罪業、罪悪深重、中世の人たちには感じるものとしてあった。素直にうなずけることは、はかない、いつ終わるかわからないいのち。罪業を抱えた人間としてきていた。ところが現代は「死ぬ」ということも忘れてしまった。「死ぬ」ということひとごとにしか出てこない。


お参りにいって、ふとついていたテレビを見たら、「美しく若く(クリーム)」「頭皮から毛髪を」長い時間をかけて開発したのだという!若さのために若さを保つために長い時間をかけて!それからまた驚いたのは、「下着」をつけることによって三段腹にくびれができるのだという、すごく疑問を感じた!外したら、もとの三段腹に戻るのに!美容とうまいものを食べるだの、いいところに行くだのが現代の中心になっていて、無常、罪業感を感じさせなくなっている。罪悪深重といっても、なんのこっちゃ、伝わらなくなっている。ひたすら快楽を押し付けて。「快」


「身」身は、身だけでできていない、環境「土」。身土不二(しんどふに)といって、自分は自分だけでは存在できない。身になるもの世界からとりこんできた。3日食べないと、横になると、血がひくのがわかる。3日前に食べたものが今自分を支えている。100日で人の細胞が入れ替わる。骨以外は200日で入れ替わる。四大和合(しだいわごう)という。身と土はひとつ。


資本主義経済、人間のあり方いろんな
もう一度地球中心に、という新しい動きをはじめた。ミヒャエル・エンデが言ってきたように、資本主義の発展は、人間の犠牲か、自然破壊しかない。何かを犠牲にして食い尽くす、そのものによって発展するのが資本主義。そういう人の中から、
地球もろとも死んでしまう、絶滅に向ってまっしぐら。皆さんご存知の方もおられるように、10年後は温暖化の最終
このまま二酸化炭素の排出量が減らないならば、20年30年後には今私たちの住んでいるところが沖縄と同じ気候になる。リミットが10年ない。20年30年後に二酸化酸素をなくしてももうすでに遅くなる。
昨年たまたま見たテレビに、北極のアザラシの出産について、アザラシは水中深く潜るが、氷の上で子どもを産む。子どもはしばらくして潜れるようになる。ところが温暖化で氷が薄く、氷がゆらゆらして、産まれた子どもの75パーセントが海に落ちて死んでしまった。

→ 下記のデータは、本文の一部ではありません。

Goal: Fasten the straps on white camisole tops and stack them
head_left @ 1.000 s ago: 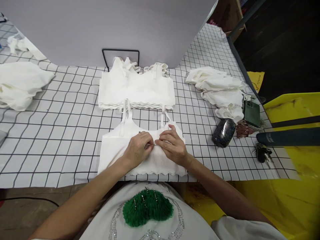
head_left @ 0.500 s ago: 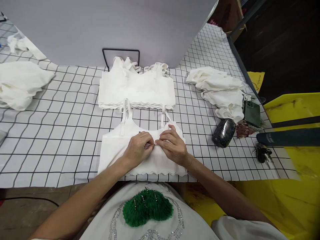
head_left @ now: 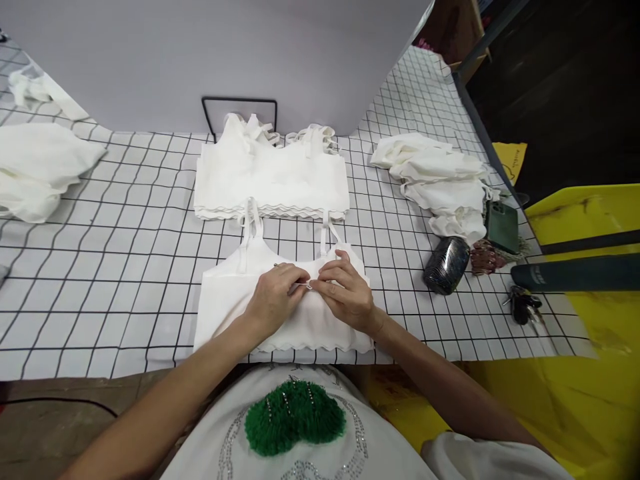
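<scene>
A white bralette [head_left: 295,327] with thin shoulder straps and a scalloped hem lies flat before me, straps pointing away. My left hand [head_left: 280,293] rests on its middle, thumb and forefinger closed in a pinch. From the other side my right hand [head_left: 347,293] pinches at the same spot, its fingertips nearly meeting the left ones. Between them shows a small white strand or loop [head_left: 309,285], too small to make out fully. Just beyond, a stack of white bralettes [head_left: 273,177] lies with straps bunched at the far side.
A grey panel [head_left: 225,53] stands behind the stack, with a black wire frame [head_left: 240,99] at its foot. Crumpled white garments [head_left: 435,173] lie right, near a black ribbed object [head_left: 447,265], a green phone [head_left: 502,225] and keys [head_left: 523,305]. More white cloth [head_left: 45,167] lies left.
My left fingers have shifted slightly, and the small white strand between the hands shows more clearly. The right hand keeps its pinch; the bralette stays in place.
</scene>
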Available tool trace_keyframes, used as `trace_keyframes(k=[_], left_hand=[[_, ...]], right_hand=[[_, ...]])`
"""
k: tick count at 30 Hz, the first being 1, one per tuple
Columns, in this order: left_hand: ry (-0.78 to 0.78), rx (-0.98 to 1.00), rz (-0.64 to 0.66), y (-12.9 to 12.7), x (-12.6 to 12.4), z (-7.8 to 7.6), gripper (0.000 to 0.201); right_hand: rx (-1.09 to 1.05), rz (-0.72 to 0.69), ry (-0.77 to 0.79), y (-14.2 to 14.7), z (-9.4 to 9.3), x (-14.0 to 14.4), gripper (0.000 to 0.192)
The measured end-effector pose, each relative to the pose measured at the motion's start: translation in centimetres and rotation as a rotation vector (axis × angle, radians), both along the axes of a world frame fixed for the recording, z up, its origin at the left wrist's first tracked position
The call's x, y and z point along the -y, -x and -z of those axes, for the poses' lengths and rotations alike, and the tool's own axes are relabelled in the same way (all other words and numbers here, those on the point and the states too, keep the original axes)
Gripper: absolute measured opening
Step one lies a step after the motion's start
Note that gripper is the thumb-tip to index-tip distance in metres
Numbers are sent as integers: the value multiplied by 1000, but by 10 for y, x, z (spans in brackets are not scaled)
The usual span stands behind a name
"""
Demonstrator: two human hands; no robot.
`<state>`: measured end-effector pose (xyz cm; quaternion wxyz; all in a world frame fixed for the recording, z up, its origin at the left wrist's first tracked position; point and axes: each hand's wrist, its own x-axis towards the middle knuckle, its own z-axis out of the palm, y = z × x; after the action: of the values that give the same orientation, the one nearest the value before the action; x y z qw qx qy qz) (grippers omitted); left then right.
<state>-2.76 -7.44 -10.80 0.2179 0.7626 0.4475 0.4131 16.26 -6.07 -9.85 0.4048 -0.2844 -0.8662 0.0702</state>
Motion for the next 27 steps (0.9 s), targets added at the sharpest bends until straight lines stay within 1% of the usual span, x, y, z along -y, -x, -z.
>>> trace_keyframes(k=[7, 12, 19, 27], left_hand=[[-34, -18, 21, 2, -1, 3, 15], [-60, -32, 20, 2, 0, 3, 16], [-37, -22, 7, 3, 1, 1, 17], [-44, -8, 11, 2, 1, -1, 16]], right_hand=[[-11, 11, 27, -1, 0, 0, 22], [-2, -11, 34, -1, 0, -1, 22], [-3, -7, 37, -1, 0, 0, 21], [-27, -16, 64, -2, 1, 0, 21]])
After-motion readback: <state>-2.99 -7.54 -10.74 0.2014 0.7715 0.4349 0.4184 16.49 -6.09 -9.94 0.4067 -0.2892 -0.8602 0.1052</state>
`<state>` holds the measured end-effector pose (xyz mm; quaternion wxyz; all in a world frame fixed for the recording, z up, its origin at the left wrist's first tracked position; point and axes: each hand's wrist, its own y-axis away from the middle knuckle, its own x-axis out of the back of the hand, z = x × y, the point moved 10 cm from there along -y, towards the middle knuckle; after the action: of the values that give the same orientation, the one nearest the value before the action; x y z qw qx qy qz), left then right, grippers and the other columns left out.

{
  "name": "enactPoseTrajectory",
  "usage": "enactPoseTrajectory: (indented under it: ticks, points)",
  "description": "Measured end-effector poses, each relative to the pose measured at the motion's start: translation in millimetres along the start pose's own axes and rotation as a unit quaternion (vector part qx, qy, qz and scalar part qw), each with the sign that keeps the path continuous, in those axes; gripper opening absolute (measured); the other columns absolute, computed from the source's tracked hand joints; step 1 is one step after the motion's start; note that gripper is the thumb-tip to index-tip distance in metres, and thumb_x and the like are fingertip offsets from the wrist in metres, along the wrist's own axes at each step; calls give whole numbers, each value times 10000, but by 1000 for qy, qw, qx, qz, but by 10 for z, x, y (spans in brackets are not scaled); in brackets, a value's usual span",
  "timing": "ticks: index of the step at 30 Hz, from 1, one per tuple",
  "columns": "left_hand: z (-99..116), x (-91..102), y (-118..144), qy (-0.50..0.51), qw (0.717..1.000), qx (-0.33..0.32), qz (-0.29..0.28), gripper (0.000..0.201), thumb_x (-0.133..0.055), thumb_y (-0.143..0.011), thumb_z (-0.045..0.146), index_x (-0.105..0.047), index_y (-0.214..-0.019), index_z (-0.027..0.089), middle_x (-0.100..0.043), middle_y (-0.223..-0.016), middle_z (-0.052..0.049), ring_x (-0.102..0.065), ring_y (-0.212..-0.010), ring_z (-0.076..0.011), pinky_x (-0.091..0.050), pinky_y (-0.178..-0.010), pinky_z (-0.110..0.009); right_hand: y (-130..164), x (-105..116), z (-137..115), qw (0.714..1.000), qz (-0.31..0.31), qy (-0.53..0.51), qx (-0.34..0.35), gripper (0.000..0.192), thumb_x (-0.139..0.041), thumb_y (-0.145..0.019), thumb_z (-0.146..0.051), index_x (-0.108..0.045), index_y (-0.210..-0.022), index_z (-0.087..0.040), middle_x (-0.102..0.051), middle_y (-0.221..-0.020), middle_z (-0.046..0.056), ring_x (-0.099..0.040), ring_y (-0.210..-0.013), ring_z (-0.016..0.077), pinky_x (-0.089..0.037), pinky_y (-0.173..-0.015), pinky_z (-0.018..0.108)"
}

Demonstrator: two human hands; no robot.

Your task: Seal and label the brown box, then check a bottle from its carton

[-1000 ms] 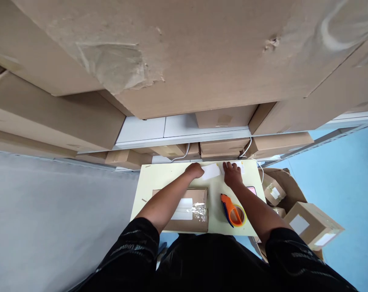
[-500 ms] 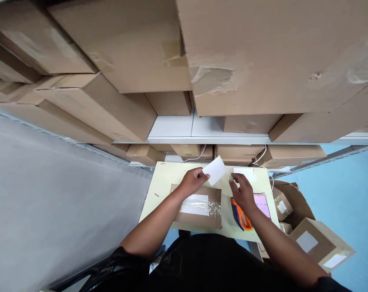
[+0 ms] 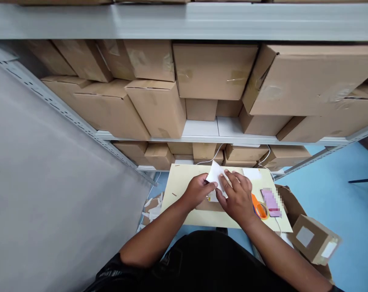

南極でもペンギンが産卵期が3度で、これまでは氷点下だったのに、雨が降ったり、不安定で、体温調節ができずに産まれた子どもが次々死ぬ。母親ペンギンが空を見上げて涙をこぼして泣いていた。


地球全体が、
放射能
武器を取り合って殺し合い、
身は世界とひとつ、世界と共に滅びていく。本当の世界を求めていく、阿弥陀仏の世界、土、本当の世界、真実なる世界、それを課題としているのが浄土の世界。